Tipps

Schlaflabor. Bei der Auswahl des Geräts ist die Hilfe von Experten unerlässlich. Das Schlaflabor sollte eine möglichst große Auswahl an Geräten und Masken bieten.

Patient. Er sollte bei Verdacht auf Schlafapnoe im Schlaflabor die Anforderungen nennen, die er persönlich an ein Gerät stellen würde (Wohn-, Lebensverhältnisse, Rücksichtnahme gegenüber Bettpartner).

Krankenkasse. Mit ihr muss der Patient klären, welche Geräte sie finan­ziert, mit welchen Anbietern Verträge bestehen.

Maskensprechstunde. Dabei können die unterschiedlichen Masken unter Druck und auch im Liegen erprobt werden. Sie ist dringend zu empfehlen.

Lautstärke. Kleinere Geräte sind wegen ihrer Turbinenkons­truktion meist lauter als größere. Gewinnen Sie einen Eindruck.
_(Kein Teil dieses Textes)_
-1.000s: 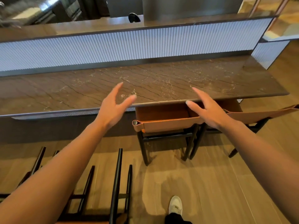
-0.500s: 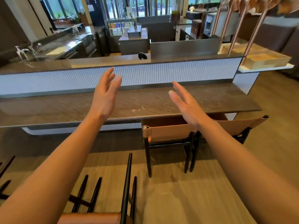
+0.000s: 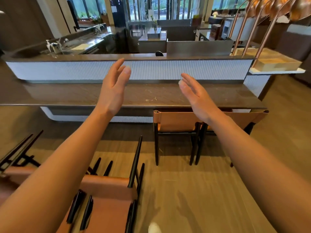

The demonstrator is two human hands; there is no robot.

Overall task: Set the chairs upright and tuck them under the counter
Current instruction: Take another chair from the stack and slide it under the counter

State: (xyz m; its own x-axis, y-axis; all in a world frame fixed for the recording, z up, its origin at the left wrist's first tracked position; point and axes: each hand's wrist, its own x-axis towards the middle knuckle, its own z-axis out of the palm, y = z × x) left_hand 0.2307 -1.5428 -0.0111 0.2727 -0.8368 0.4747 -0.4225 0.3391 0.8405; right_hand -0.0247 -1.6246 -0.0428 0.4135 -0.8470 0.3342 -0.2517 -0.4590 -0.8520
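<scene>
Two upright chairs with tan leather backs and black legs stand tucked under the dark stone counter: one at centre right, another further right. A tipped chair lies on the floor at lower left, legs pointing up toward the counter. A second tipped chair lies at the far left, partly cut off. My left hand and my right hand are raised in the air over the counter, fingers spread, holding nothing and touching no chair.
A raised bar ledge with white ribbed cladding runs behind the counter. Copper lamp arms and a wooden tray sit at the right end. Wooden floor stretches between me and the counter. A kitchen with a sink lies beyond.
The view has lifted and pulled back from the counter. Both hands rose away from the upright chair's back, staying spread. The tipped chair at lower left has come further into view.
</scene>
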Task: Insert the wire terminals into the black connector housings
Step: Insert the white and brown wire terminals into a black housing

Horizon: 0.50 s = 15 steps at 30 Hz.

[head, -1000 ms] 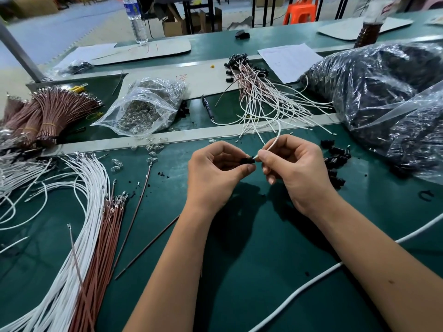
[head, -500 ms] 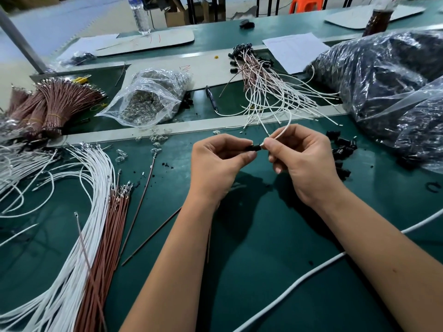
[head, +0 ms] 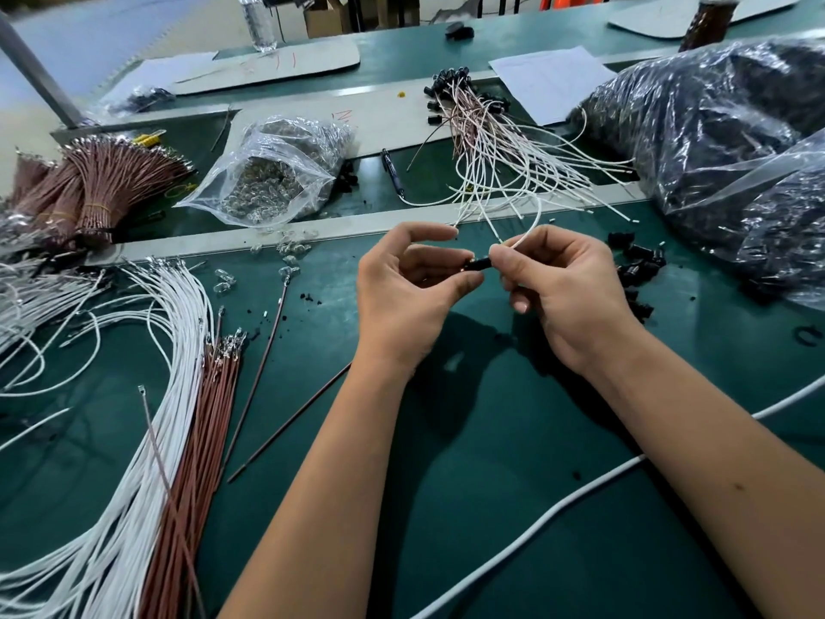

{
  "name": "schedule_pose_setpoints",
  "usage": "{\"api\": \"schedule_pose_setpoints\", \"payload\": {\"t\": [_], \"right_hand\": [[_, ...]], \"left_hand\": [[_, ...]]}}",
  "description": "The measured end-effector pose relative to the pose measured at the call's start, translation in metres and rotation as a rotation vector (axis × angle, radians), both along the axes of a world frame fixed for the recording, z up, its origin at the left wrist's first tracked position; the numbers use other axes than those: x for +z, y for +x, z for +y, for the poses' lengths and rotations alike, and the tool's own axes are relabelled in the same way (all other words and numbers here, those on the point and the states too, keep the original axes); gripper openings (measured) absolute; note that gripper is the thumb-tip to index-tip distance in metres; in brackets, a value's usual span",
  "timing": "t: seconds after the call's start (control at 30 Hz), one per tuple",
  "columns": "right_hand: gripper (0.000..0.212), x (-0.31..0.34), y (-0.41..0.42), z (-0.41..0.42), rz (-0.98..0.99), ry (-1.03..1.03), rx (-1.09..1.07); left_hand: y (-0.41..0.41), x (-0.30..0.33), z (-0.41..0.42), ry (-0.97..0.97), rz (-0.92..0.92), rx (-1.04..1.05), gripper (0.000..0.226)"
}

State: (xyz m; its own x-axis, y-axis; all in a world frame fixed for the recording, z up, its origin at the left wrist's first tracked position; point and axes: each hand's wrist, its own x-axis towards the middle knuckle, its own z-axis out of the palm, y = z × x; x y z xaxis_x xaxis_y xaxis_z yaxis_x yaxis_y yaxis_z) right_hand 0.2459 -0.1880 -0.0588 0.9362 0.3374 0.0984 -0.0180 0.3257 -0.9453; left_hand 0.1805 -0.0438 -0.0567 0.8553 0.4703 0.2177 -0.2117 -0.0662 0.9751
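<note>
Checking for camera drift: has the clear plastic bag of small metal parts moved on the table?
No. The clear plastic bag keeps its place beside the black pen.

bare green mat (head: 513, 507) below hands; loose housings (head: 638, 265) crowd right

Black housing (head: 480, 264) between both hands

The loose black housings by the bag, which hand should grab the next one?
Probably the right hand: the loose black housings lie just beside it, though it pinches the white wire now. The left hand is farther off.
</note>
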Motion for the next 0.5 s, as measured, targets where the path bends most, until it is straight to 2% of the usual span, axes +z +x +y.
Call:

Hilfsmittelverzeichnis der Krankenkassen. Vergleichsdaten über die technische Ausstattung der Geräte kann der Patient nur diesem Verzeichnis entnehmen. Ansonsten sind die Vergleichsmöglichkei­ten eher schlecht, weil Herstelleran­ga­ben fehlen oder nicht vollständig sind. Bestimmte Bedingungen und Eigenschaften werden bei der Hilfsmittelprüfung aber noch nicht berücksichtigt, zum Beispiel: Umschalten der Be­triebsspannung, maximaler Luftdurchfluss (Flow), die Lecktoleranz der Maske.